There are many health reasons why these foods are an important part of a pregnancy diet plan.
- Help reduce constipation
- They are a great natural vitamin C source
- Increase B vitamins
- Increase intestinal good bacteria
- Help neutralize anti-nutrients (those substances in food that make it hard on your body to absorb the good stuff).
- Strengthen the immune system
- Post-baby benefits-encourages lactation and helps baby build their good gut bacteria
They should be used as a condiment in a pregnancy diet plan. When looking for pre-made lacto-fermented foods-remember they have to be refrigerated (cannot be stored on the shelf), made with whey and/or salt (not vinegar). You also have the option of making your own which is worth the time to reap their benefits.
Below is a recipe for a lacto-fermented food to get you started on your way to having a healthy pregnancy diet.
Pickled cucumbers
4-5 pickling cucumbers 1 Tbsp mustard seeds
2 Tbsp fresh dill, snipped 2 Tbsp Celtic sea salt
1c filtered water
Wash cucumbers well and place in a quart-sized wide mouth mason jar.
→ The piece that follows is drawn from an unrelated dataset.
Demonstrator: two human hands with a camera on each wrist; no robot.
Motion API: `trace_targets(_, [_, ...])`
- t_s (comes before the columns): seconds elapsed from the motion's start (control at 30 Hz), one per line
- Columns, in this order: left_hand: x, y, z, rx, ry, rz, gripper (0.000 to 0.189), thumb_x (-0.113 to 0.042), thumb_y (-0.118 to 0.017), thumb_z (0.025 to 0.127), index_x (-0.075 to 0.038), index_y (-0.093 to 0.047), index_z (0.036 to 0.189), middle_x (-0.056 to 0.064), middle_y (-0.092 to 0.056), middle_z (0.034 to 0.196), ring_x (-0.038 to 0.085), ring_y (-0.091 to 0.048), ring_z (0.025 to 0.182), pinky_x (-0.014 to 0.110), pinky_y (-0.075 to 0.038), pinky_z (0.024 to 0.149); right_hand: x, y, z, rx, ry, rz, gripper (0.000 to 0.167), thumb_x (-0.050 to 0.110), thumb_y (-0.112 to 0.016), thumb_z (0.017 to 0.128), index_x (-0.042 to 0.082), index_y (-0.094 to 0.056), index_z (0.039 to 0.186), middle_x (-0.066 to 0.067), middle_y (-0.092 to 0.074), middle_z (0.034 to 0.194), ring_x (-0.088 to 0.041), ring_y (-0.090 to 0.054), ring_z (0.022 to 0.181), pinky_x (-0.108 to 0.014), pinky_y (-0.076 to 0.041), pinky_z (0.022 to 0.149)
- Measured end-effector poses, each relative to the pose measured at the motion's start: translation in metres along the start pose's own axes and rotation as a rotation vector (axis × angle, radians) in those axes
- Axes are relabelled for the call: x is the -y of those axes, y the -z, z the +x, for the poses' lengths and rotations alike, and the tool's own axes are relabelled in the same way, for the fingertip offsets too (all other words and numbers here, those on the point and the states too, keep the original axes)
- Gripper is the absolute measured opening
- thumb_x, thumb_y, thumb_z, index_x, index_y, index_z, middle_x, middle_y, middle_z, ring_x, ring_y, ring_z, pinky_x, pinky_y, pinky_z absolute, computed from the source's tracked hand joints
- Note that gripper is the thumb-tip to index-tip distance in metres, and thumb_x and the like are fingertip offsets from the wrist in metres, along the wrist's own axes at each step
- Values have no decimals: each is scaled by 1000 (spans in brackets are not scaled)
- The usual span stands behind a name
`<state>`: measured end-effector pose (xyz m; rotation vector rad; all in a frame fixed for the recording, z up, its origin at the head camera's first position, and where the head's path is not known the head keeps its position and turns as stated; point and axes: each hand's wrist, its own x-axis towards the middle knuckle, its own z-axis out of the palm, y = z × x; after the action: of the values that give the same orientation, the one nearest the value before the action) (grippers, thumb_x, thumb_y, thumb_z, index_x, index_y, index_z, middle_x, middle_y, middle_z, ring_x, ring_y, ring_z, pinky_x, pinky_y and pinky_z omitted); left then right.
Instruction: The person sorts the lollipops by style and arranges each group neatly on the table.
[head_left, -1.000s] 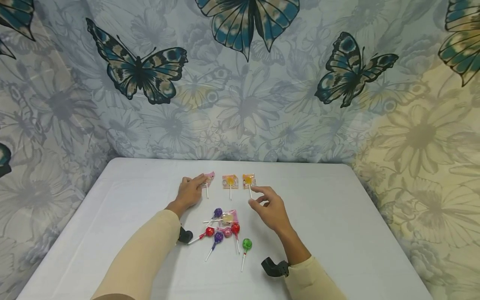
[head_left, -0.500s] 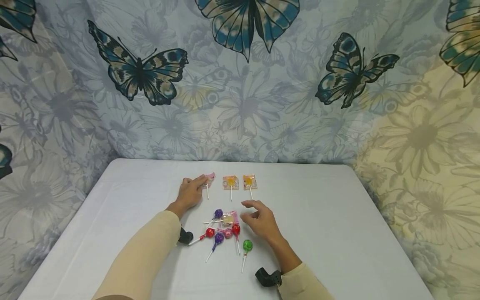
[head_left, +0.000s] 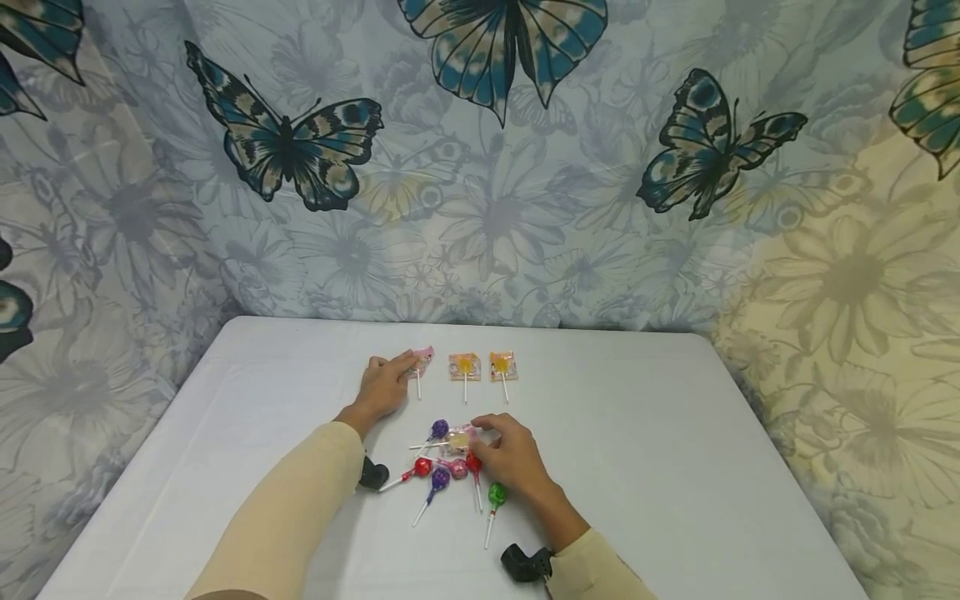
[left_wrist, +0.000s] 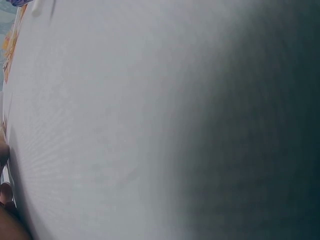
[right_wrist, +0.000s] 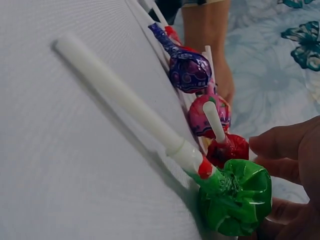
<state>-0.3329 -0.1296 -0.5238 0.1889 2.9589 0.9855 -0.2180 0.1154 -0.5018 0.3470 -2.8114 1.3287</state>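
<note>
My left hand (head_left: 381, 387) rests its fingertips on a flat lollipop in a clear pink wrapper (head_left: 424, 358), the leftmost of a row near the table's back; its white stick points toward me. My right hand (head_left: 513, 454) reaches over the loose pile, thumb and forefinger apart at the right edge of another pink-wrapped flat lollipop (head_left: 454, 441). Below its thumb lies a red ball lollipop (head_left: 473, 462), partly covered. The green ball lollipop (right_wrist: 235, 197) lies nearest in the right wrist view. Only part of the left hand (left_wrist: 6, 200) shows in the left wrist view.
Two orange-wrapped flat lollipops (head_left: 465, 367) continue the row. Purple lollipops (head_left: 440, 477), a pink one (head_left: 458, 469) and another red lollipop (head_left: 423, 467) lie close together on the white table (head_left: 637, 442). Butterfly-patterned cloth (head_left: 495, 208) hangs behind.
My right hand has left the right-hand orange lollipop of the row and come down and left to the pile. My left hand stays on the pink-wrapped lollipop.
</note>
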Motion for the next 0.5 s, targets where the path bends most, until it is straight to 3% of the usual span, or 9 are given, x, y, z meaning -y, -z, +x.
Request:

Combine remaining ingredients and pour over cucumbers, adding more water if necessary to cover the cucumbers. The top of the liquid should be at least 1 inch below the top of the jar. Cover tightly and keep at room temperature for about 3 days before transferring to the refrigerator.
(Note: recipe from Nourishing Traditions)
Laura Flynn, Registered Dietician, is Co-Author of The Fit and Healthy Pregnancy Guide - your source for holistic coaching on pregnancy nutrition and exercise. Visit www.FitandHealthyPregnancy.com for Free Special Reports and articles.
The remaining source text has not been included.